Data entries
****

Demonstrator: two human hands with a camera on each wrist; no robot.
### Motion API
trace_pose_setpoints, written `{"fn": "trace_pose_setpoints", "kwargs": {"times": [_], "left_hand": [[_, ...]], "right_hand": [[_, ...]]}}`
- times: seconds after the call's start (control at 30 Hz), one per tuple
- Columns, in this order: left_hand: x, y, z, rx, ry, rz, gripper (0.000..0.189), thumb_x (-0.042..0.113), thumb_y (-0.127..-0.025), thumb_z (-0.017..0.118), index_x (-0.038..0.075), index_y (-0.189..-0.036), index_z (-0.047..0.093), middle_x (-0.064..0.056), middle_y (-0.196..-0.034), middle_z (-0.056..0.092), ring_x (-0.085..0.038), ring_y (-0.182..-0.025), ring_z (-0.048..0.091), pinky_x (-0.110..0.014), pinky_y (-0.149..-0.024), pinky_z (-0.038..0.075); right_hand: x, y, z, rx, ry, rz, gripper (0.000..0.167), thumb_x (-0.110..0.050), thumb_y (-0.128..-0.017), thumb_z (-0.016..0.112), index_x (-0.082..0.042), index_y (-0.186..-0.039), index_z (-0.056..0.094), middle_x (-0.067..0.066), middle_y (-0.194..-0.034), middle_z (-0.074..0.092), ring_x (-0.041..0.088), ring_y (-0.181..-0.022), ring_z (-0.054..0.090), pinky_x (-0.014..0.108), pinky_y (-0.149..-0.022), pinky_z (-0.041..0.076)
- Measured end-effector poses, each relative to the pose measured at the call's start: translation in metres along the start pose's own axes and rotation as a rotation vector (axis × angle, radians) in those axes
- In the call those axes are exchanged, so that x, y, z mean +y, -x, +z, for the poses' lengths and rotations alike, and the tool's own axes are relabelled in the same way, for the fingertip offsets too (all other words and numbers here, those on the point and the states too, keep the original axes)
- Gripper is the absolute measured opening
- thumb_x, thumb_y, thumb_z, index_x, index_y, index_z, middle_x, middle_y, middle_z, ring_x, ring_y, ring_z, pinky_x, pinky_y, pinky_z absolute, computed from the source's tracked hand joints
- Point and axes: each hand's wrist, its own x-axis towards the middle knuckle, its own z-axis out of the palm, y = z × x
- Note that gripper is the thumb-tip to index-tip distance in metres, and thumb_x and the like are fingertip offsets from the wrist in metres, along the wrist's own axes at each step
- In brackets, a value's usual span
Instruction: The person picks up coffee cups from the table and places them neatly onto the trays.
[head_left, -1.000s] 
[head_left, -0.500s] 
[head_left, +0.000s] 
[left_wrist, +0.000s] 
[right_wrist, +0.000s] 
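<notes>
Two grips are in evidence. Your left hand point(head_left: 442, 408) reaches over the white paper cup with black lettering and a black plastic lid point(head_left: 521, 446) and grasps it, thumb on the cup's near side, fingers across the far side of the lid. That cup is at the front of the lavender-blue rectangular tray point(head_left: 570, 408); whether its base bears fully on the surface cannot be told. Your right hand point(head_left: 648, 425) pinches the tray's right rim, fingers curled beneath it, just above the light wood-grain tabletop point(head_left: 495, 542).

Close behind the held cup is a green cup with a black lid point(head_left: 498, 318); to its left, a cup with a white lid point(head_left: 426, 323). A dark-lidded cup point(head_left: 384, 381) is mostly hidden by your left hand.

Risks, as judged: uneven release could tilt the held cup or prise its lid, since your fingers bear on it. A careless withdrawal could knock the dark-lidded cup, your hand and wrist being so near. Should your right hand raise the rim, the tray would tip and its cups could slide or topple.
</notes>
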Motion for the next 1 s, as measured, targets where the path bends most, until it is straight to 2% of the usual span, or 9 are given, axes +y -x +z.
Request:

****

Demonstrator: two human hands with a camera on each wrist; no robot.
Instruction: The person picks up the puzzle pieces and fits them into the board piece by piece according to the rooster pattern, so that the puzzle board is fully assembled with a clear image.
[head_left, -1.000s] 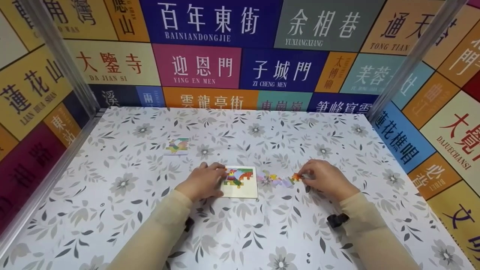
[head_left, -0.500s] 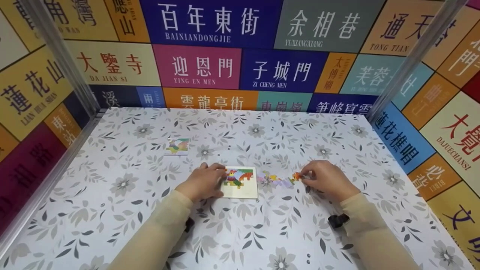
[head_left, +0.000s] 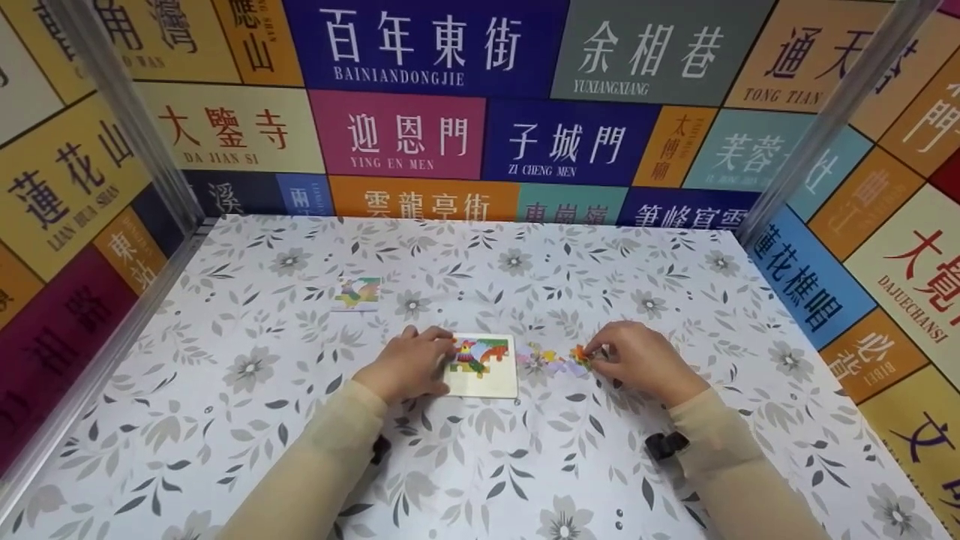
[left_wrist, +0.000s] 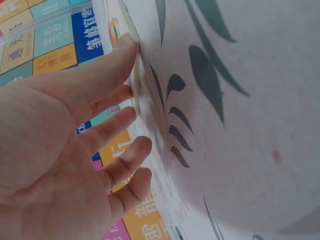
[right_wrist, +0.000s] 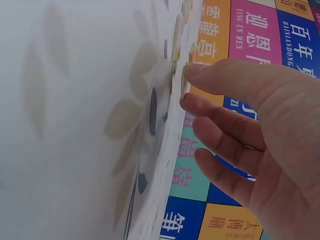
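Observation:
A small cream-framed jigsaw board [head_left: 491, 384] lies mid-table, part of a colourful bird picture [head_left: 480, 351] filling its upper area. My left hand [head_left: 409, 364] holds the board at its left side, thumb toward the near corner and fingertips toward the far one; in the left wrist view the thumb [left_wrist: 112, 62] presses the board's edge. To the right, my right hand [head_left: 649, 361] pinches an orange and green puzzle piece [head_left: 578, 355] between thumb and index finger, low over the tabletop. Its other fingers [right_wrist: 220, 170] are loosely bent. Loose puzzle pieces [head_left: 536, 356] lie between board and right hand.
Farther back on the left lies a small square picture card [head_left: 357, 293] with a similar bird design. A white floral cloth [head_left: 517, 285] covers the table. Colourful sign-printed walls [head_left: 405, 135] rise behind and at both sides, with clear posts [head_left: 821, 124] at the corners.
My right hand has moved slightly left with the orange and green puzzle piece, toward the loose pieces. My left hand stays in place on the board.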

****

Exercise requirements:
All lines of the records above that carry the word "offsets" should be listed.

Written answer:
- In the call those axes are exchanged, so that x, y, z mean +y, -x, +z, for the poses' lengths and rotations alike, and the tool's own axes are relabelled in the same way, for the fingertip offsets too (all other words and numbers here, those on the point and the states too, keep the original axes)
- Note that gripper is the thumb-tip to index-tip distance in metres, and thumb_x and the like are fingertip offsets from the wrist in metres, along the wrist's own axes at each step

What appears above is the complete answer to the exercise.